# What this task involves
Type the entries again, word for word.

# Dataset records

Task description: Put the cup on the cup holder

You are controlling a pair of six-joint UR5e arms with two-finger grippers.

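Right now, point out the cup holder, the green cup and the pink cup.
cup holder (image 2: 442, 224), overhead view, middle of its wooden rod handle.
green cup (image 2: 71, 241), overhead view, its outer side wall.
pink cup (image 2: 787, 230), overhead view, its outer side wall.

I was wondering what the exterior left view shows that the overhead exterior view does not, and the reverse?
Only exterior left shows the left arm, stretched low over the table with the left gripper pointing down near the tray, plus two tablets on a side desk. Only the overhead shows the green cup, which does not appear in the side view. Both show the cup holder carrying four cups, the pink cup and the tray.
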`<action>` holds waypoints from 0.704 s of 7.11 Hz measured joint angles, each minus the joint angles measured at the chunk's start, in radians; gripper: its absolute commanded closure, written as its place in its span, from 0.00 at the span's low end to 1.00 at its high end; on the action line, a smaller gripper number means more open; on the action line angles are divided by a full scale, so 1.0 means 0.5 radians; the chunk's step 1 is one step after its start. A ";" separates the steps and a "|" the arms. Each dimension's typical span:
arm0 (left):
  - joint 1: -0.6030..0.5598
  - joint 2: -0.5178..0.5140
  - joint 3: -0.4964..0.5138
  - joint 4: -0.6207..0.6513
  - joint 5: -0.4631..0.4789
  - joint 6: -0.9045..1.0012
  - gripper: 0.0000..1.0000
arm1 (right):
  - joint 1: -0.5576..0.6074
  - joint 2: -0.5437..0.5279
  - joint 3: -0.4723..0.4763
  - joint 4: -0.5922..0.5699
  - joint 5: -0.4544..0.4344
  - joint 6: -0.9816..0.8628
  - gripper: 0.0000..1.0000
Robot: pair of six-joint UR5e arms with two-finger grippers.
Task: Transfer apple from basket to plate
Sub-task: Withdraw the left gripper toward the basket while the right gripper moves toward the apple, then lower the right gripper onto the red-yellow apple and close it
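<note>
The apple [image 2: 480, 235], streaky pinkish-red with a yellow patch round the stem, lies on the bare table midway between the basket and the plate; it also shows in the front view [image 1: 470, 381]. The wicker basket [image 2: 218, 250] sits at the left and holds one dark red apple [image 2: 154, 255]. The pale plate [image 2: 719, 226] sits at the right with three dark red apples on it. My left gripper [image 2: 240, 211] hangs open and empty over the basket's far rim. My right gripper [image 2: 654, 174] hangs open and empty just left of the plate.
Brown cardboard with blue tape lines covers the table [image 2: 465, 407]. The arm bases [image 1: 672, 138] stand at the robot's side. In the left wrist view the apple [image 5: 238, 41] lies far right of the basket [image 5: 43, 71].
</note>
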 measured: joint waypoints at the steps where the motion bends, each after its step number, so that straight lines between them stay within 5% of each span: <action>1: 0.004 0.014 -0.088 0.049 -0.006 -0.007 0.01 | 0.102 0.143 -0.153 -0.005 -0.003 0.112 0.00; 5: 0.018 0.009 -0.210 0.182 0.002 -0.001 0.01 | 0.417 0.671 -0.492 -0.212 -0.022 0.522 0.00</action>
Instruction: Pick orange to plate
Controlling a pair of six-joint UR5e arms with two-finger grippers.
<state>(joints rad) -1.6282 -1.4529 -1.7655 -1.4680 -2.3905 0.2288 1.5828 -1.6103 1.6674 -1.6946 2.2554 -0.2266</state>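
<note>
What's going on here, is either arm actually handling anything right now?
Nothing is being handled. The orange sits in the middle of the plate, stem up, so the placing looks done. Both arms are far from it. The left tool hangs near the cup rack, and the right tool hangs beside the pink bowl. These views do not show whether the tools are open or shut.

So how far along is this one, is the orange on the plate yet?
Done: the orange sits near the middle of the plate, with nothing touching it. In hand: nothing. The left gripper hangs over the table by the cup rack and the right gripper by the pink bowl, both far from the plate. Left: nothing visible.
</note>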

# Finished task
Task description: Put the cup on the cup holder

You are controlling a pair of six-joint UR5e arms with two-finger grippers.

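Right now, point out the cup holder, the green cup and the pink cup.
cup holder (image 2: 442, 224), overhead view, middle of its wooden rod handle.
green cup (image 2: 71, 241), overhead view, its outer side wall.
pink cup (image 2: 787, 230), overhead view, its outer side wall.

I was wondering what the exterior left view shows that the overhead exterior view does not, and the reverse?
Only exterior left shows the left arm, stretched low over the table with the left gripper pointing down near the tray, plus two tablets on a side desk. Only the overhead shows the green cup, which does not appear in the side view. Both show the cup holder carrying four cups, the pink cup and the tray.
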`<action>` holds waypoints from 0.704 s of 7.11 Hz measured joint angles, each minus the joint angles measured at the chunk's start, in radians; gripper: its absolute commanded closure, written as its place in its span, from 0.00 at the span's low end to 1.00 at its high end; on the action line, a smaller gripper number means more open; on the action line angles are divided by a full scale, so 1.0 means 0.5 radians; the chunk's step 1 is one step after its start. A ";" separates the steps and a "|" the arms. Each dimension's typical span:
arm0 (left):
  - joint 1: -0.6030..0.5598
  - joint 2: -0.5178..0.5140
  - joint 3: -0.4964..0.5138
  - joint 4: -0.6207..0.6513
  - joint 5: -0.4631..0.4789
  - joint 6: -0.9045..1.0012
  - gripper: 0.0000..1.0000
arm1 (right):
  - joint 1: -0.5576..0.6074
  - joint 2: -0.5437..0.5279
  - joint 3: -0.4723..0.4763
  - joint 4: -0.5922..0.5699
  - joint 5: -0.4544..0.4344
  - joint 6: -0.9816..0.8628
  - gripper: 0.0000..1.0000
Robot: pair of six-joint UR5e arms with two-finger grippers.
Task: Transfer apple from basket to plate
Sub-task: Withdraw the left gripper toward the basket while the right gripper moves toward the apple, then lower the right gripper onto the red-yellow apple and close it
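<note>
The apple [image 2: 480, 235], streaky pinkish-red with a yellow patch round the stem, lies on the bare table midway between the basket and the plate; it also shows in the front view [image 1: 470, 381]. The wicker basket [image 2: 218, 250] sits at the left and holds one dark red apple [image 2: 154, 255]. The pale plate [image 2: 719, 226] sits at the right with three dark red apples on it. My left gripper [image 2: 240, 211] hangs open and empty over the basket's far rim. My right gripper [image 2: 654, 174] hangs open and empty just left of the plate.
Brown cardboard with blue tape lines covers the table [image 2: 465, 407]. The arm bases [image 1: 672, 138] stand at the robot's side. In the left wrist view the apple [image 5: 238, 41] lies far right of the basket [image 5: 43, 71].
</note>
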 measured: joint waypoints at the steps where the motion bends, each after its step number, so that straight lines between them stay within 5% of each span: <action>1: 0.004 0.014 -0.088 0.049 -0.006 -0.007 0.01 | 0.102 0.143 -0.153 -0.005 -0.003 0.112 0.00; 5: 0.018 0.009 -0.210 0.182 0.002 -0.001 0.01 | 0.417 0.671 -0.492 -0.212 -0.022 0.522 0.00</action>
Instruction: Pick orange to plate
Controlling a pair of six-joint UR5e arms with two-finger grippers.
<state>(joints rad) -1.6282 -1.4529 -1.7655 -1.4680 -2.3905 0.2288 1.5828 -1.6103 1.6674 -1.6946 2.2554 -0.2266</state>
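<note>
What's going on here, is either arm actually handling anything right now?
Nothing is being handled. The orange sits in the middle of the plate, stem up, so the placing looks done. Both arms are far from it. The left tool hangs near the cup rack, and the right tool hangs beside the pink bowl. These views do not show whether the tools are open or shut.

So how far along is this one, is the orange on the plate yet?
Done: the orange sits near the middle of the plate, with nothing touching it. In hand: nothing. The left gripper hangs over the table by the cup rack and the right gripper by the pink bowl, both far from the plate. Left: nothing visible.
</note>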

This concludes the response to the exercise.